Questa mattina si è presentata nell’ufficio del sindaco di Budrio, in provincia di Bologna, verso le 8 e 30. Approfittando di una distrazione del sindaco Carlo Castelli, la ragazza si è gettata da un’altezza superiore ai tre metri.
Attorno alle dieci è arrivata all’Ospedale Maggiore, con un codice di ingresso di media gravità.
La donna fa parte di una famiglia composta da 5 persone. Il padre è rimasto disoccupato da poco, e dal 14 ottobre non hanno più una casa. Sono stati sfrattati per morosità. Nel frattempo sono stati ospitati da una amica, che però non era più in grado di farlo.

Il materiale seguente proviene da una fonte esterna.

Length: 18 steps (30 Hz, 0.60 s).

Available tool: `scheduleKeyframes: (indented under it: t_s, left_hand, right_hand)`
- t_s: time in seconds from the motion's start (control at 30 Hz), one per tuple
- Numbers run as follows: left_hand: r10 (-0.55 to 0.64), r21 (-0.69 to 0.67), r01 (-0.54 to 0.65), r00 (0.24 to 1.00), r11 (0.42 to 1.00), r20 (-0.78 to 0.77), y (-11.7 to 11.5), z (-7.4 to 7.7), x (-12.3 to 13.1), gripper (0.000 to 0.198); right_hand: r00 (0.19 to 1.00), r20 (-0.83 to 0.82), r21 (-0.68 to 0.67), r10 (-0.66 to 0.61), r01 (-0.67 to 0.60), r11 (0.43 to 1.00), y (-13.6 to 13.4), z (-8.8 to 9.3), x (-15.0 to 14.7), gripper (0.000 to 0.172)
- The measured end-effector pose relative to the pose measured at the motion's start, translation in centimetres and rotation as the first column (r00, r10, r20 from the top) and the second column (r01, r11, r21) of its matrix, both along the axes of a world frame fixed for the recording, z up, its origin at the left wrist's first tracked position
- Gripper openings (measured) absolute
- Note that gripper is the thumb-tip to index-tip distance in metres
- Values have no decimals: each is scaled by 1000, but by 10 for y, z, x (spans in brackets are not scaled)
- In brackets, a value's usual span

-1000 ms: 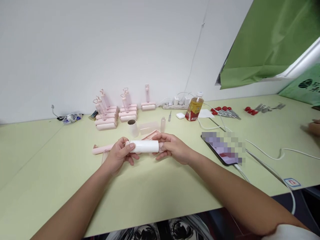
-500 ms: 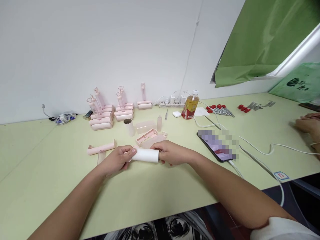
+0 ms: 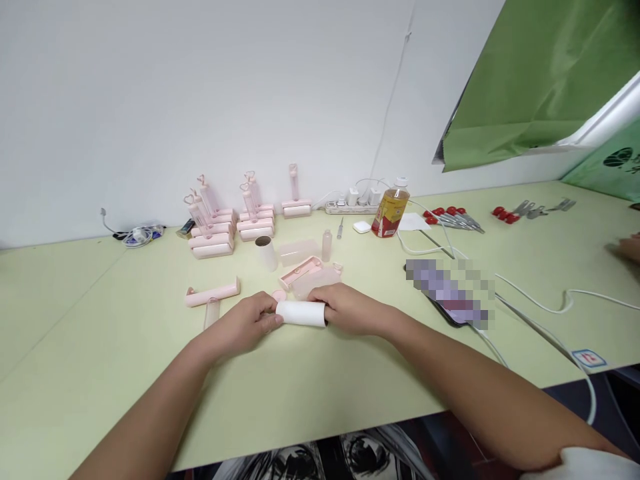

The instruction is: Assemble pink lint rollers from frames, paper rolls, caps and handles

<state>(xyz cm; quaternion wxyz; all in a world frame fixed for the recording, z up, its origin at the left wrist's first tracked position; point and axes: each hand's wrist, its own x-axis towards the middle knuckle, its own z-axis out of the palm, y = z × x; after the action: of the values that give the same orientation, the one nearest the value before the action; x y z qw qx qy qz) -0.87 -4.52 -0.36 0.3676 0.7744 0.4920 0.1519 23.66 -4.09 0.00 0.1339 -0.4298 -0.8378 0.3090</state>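
Note:
A white paper roll [image 3: 301, 313] lies crosswise just above the pale green table [image 3: 310, 393], held at both ends. My left hand [image 3: 247, 325] grips its left end with thumb and fingers closed. My right hand [image 3: 350, 310] is wrapped over its right end. Just behind the roll lie a small pink round cap [image 3: 279, 295], an open pink case [image 3: 301, 272] and a clear cover [image 3: 316, 282]. A loose pink handle piece [image 3: 212, 295] and a clear tube [image 3: 211, 313] lie to the left.
Stacks of pink rollers [image 3: 213, 233] stand near the wall, with another roll [image 3: 266, 253] and a small bottle [image 3: 327, 245]. A drink bottle [image 3: 390, 212], power strip [image 3: 350, 203], phone [image 3: 450, 293] with white cables, and red-handled tools [image 3: 453, 219] lie right. Another person's hand [image 3: 631, 248] rests at far right.
Both hands have lowered the roll toward the table and drawn closer together on it. My right hand now covers the roll's right end more fully.

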Motion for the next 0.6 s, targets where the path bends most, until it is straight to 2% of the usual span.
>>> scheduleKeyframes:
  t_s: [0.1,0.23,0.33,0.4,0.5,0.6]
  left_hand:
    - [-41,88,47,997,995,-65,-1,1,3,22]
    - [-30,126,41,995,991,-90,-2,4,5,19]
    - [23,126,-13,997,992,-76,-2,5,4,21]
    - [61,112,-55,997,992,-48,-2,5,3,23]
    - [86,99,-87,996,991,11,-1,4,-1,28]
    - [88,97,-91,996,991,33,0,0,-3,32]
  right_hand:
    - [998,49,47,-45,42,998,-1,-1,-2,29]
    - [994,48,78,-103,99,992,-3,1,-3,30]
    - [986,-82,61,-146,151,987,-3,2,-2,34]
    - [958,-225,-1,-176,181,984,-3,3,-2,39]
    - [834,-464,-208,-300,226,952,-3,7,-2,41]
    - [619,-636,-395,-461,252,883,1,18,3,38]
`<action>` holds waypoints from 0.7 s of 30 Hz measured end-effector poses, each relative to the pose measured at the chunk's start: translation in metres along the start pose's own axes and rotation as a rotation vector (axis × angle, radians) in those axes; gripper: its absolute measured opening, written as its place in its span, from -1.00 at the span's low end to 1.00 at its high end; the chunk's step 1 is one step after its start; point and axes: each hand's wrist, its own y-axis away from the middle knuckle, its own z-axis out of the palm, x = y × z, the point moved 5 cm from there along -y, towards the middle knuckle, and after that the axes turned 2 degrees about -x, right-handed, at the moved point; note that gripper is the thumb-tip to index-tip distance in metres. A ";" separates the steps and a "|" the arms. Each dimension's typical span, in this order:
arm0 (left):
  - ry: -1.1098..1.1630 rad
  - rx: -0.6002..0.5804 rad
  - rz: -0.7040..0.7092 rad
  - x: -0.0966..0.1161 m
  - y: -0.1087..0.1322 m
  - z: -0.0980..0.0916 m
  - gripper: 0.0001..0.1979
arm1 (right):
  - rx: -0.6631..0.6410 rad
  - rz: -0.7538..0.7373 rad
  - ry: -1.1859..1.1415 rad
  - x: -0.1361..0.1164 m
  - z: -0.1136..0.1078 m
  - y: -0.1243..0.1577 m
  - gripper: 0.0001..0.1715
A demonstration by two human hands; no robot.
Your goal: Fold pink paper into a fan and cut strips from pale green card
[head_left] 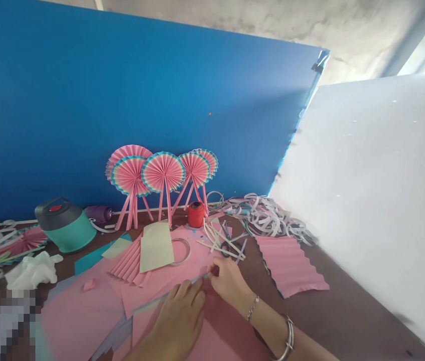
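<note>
My left hand (pixel 180 313) lies palm down on a pink paper sheet (pixel 231 331), fingers stretched out along its far edge. A narrow paper strip (pixel 152 305), pale yellow and blue-grey, runs along that edge under my fingertips. With thumb and forefinger, my right hand (pixel 229 283) pinches the strip's right end. Just beyond my right hand are scissors (pixel 230 248) among loose pale strips (pixel 216 235). A pleated pink piece (pixel 127 265) rests left of them, partly covered by a pale yellow sheet (pixel 157 248).
Round pink paper fans (pixel 163 172) stand against the blue board (pixel 122 90). A red thread spool (pixel 196 214), a teal container (pixel 67 228) and a heap of paper strips (pixel 268 215) line the back. Right of my hands lies a wavy pink sheet (pixel 291 265); a white panel (pixel 378 190) borders the table.
</note>
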 end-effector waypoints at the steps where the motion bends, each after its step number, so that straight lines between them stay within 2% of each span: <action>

Così la famiglia ha chiesto aiuto al Comune, chiedendo da subito un alloggio popolare. Ma il sindaco non ha potuto aiutarli nell’immediato, non potendo modificare le liste d’attesa. L’unica soluzione che ha prospettaro alla famiglia è stata quella di un breve rimpatrio in Marocco, finanziato dal Comune, in attesa di trovare una nuova casa.
Alla ragazza questa soluzione non piaceva e così, approfittando della distrazione del sindaco Castelli intento a telefonare ai serivizi sociali, si è buttata dalla finestra.
Dopo il drammatico gesto il sindaco di Budrio ha contattato la Caritas riscendo a mettere a disposizione della famiglia un mini appartamento. Ci andranno a vivere il padre e il figlio. La madre e l’altro figlio continueranno a stare da alcuni cugini a Castenaso. La ragazza è ancora ricoverata al Maggiore, non riporta nessuna lesione permanente.